The problem: Keep every line of the data below that has the string "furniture" and present those lines.

Information shown:
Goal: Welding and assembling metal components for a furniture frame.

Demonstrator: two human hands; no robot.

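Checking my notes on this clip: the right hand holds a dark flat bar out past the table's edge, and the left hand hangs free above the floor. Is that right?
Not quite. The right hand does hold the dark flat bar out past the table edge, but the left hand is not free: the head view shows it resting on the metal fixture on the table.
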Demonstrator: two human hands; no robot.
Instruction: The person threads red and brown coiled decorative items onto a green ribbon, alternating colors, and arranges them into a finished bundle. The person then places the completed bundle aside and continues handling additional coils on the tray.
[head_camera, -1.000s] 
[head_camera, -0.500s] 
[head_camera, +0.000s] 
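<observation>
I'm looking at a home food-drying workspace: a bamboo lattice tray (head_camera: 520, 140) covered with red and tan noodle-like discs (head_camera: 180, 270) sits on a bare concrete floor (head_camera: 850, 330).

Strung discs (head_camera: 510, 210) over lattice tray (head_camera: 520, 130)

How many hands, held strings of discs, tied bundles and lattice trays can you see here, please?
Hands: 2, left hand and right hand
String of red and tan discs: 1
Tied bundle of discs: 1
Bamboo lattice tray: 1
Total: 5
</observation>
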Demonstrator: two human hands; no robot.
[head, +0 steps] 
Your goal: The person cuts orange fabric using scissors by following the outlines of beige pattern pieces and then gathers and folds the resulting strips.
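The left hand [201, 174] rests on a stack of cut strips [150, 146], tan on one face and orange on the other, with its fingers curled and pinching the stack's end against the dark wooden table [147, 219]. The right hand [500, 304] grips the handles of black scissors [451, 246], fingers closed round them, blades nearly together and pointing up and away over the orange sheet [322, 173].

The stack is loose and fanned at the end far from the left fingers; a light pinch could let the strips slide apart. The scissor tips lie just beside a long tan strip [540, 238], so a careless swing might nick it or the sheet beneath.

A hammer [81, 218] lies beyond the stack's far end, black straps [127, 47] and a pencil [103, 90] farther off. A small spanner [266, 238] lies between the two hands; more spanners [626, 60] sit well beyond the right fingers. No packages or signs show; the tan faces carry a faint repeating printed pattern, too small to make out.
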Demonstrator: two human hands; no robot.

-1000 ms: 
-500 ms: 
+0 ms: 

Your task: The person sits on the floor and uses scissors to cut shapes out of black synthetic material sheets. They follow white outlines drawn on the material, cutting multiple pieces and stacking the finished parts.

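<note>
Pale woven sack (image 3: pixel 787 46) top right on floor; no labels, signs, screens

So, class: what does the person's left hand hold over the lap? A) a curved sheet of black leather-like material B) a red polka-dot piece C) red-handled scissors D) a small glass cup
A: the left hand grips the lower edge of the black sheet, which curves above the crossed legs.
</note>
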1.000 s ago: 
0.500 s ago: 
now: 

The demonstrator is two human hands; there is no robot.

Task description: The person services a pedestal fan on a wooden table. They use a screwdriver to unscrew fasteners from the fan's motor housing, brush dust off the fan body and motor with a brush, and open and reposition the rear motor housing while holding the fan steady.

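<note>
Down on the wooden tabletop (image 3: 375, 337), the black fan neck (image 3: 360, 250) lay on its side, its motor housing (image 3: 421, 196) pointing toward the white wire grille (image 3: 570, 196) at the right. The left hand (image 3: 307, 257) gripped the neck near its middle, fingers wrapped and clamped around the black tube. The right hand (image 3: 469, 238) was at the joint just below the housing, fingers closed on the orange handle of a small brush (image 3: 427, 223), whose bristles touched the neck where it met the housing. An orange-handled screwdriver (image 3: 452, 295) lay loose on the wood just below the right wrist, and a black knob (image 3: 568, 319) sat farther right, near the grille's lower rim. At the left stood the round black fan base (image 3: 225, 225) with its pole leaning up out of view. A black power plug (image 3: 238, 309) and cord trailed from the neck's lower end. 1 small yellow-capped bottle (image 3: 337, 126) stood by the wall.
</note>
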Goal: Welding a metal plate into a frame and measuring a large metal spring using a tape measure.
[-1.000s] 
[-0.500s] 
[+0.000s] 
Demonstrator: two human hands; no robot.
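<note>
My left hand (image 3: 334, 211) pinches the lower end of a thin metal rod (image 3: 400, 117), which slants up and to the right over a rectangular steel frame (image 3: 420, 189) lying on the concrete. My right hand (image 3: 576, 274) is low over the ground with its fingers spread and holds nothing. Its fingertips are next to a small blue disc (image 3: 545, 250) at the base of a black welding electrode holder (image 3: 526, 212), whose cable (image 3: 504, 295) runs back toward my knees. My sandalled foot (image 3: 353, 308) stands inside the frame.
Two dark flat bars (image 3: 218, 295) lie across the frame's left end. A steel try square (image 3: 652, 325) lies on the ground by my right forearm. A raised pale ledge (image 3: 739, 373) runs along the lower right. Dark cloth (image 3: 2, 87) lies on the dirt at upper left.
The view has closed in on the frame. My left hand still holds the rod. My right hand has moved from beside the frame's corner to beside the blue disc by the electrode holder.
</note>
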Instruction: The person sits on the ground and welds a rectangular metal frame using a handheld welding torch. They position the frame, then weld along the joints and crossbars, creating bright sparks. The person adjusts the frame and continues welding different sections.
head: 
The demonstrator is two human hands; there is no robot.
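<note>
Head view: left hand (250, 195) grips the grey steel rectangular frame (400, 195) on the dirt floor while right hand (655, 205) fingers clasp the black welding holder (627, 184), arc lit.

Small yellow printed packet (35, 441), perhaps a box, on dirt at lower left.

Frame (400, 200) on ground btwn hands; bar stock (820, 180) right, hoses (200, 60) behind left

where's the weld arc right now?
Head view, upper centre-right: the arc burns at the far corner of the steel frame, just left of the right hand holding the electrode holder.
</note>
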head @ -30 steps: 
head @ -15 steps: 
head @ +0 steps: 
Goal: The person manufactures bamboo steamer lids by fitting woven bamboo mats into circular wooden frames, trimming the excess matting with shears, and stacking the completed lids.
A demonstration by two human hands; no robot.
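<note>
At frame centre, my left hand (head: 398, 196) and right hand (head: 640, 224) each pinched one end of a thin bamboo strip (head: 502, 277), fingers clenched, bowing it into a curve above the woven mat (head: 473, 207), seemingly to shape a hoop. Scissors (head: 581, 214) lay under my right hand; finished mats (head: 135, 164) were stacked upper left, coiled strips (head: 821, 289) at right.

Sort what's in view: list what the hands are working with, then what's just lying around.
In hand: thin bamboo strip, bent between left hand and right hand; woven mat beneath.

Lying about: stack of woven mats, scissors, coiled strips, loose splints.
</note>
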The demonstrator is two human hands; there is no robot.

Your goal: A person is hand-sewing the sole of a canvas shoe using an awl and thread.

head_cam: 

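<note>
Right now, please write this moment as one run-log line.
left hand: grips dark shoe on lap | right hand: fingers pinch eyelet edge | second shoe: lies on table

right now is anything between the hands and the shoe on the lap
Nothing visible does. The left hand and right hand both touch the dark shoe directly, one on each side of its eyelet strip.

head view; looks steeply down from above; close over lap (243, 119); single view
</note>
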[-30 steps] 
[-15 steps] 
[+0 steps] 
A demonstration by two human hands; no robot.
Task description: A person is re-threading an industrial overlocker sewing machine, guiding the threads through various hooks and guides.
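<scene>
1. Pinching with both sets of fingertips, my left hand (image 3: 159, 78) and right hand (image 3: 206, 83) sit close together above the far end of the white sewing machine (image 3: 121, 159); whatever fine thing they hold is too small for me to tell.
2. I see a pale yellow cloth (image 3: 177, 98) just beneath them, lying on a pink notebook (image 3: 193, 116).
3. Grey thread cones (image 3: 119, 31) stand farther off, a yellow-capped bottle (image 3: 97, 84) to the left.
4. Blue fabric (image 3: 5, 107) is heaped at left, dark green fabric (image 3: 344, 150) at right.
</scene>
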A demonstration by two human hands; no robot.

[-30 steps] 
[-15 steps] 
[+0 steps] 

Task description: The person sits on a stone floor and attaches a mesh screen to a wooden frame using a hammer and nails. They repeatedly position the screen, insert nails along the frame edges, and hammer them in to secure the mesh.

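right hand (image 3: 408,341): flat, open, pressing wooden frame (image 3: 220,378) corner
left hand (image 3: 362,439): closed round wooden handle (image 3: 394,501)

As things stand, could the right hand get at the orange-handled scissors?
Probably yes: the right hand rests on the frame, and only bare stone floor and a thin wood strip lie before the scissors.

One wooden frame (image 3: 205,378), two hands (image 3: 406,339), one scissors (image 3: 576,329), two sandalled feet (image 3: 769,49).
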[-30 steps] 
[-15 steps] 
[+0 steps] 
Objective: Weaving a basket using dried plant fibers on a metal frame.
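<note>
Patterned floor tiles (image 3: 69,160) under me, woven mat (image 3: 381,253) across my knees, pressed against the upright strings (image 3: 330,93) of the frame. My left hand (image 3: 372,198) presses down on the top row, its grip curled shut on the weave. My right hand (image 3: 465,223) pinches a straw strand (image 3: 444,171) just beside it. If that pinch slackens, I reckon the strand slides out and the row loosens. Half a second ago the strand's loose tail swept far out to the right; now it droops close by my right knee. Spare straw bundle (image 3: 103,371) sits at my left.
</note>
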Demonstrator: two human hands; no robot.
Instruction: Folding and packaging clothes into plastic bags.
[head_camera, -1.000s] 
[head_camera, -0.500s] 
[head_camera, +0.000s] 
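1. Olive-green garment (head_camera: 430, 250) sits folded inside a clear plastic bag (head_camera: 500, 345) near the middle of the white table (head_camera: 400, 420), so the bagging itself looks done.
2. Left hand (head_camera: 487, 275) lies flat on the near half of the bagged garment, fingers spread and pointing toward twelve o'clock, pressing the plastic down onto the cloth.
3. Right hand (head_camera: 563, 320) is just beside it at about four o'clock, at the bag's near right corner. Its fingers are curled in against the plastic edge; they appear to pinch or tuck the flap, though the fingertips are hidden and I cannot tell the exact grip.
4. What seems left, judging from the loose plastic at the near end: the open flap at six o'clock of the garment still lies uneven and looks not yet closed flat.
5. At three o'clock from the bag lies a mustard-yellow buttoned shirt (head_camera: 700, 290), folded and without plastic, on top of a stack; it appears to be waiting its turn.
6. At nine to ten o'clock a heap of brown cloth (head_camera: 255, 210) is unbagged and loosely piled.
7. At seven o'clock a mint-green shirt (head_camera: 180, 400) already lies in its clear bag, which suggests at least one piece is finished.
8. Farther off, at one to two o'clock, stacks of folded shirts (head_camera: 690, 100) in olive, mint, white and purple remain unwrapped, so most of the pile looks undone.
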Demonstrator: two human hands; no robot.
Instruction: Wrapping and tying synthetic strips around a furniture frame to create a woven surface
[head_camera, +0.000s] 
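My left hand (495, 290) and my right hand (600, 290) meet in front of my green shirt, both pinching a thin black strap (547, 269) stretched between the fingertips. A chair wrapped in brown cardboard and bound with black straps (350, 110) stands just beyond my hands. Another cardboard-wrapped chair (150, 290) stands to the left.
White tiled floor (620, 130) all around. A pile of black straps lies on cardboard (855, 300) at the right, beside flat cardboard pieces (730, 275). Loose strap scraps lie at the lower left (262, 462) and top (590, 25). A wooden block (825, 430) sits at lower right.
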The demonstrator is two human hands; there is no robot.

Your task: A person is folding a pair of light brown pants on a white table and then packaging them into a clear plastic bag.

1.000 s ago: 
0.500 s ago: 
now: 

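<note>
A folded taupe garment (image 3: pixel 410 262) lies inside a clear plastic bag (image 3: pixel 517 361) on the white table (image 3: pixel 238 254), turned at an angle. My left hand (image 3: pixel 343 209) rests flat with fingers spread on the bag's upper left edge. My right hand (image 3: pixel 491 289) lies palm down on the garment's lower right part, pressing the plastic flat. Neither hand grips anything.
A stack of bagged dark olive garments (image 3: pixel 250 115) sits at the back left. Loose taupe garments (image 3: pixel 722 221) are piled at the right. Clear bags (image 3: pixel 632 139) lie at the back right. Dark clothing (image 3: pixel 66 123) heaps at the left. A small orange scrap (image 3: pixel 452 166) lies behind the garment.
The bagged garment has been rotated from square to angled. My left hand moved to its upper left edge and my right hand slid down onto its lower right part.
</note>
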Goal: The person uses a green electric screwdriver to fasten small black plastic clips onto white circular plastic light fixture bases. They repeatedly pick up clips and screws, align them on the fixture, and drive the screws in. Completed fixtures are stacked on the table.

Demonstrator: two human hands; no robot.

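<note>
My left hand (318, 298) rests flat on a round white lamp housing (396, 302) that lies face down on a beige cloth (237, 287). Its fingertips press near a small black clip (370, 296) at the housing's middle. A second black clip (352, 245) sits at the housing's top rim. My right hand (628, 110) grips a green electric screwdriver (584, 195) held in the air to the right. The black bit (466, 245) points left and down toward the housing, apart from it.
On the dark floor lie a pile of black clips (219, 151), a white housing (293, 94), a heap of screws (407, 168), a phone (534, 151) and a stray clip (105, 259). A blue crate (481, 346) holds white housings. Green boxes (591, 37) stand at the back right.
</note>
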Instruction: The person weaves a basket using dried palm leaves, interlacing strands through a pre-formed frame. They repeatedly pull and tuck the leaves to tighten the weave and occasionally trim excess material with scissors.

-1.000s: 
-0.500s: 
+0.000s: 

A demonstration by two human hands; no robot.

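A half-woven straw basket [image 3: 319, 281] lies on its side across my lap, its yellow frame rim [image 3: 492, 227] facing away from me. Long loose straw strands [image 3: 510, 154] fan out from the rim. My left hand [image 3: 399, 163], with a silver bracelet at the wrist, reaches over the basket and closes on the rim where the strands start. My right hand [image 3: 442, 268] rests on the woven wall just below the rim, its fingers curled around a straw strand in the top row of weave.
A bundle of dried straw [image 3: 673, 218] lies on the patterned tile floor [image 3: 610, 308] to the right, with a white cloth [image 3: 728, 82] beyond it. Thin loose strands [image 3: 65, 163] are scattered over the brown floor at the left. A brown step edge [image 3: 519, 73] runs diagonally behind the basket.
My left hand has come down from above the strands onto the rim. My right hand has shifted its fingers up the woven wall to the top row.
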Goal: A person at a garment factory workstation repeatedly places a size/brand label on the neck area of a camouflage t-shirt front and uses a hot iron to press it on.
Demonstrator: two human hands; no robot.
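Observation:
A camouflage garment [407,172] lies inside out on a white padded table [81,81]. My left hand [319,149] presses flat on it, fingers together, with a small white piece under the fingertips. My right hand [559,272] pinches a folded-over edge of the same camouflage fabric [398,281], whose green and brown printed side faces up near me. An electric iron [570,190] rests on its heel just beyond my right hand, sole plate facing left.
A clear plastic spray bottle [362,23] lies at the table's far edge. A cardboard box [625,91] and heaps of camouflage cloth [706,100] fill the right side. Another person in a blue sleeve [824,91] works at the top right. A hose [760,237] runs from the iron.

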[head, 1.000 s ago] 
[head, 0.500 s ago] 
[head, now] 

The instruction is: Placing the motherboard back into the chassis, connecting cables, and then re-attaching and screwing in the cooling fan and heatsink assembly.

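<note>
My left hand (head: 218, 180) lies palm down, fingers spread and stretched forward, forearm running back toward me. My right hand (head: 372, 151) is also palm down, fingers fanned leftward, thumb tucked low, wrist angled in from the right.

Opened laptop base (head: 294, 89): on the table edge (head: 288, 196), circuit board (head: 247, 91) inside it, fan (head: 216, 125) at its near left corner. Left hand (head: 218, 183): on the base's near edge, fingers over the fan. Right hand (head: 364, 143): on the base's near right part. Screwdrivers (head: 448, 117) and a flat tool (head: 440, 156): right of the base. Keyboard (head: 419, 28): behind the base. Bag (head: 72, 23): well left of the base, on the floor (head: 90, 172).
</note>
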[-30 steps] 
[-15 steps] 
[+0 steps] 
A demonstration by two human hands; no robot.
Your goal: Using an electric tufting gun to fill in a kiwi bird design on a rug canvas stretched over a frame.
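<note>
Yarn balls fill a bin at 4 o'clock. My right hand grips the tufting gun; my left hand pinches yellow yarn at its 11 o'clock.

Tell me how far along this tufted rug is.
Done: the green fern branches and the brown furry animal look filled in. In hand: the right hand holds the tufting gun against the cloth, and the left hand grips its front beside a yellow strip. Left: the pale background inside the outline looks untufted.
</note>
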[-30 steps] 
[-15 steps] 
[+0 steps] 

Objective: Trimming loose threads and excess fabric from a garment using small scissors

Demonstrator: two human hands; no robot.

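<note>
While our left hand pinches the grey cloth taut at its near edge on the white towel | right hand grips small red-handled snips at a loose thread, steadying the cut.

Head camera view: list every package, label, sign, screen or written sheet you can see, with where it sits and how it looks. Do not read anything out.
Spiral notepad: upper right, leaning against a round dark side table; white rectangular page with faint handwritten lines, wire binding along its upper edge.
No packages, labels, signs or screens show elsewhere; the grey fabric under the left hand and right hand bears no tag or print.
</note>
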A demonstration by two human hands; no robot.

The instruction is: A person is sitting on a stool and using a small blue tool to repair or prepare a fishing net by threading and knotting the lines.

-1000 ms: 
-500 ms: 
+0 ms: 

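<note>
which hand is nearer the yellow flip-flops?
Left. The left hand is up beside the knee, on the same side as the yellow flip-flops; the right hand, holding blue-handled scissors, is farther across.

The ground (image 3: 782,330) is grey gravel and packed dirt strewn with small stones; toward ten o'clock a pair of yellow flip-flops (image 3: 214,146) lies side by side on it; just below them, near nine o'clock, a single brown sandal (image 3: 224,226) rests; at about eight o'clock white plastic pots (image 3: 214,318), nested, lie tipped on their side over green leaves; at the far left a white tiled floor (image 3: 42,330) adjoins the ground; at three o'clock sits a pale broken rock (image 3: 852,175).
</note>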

Task response:
Goal: Welding and assembling metal components for a furniture frame.
Instruction: Wrapping and tying synthetic strips around a furniture frame to create a woven surface

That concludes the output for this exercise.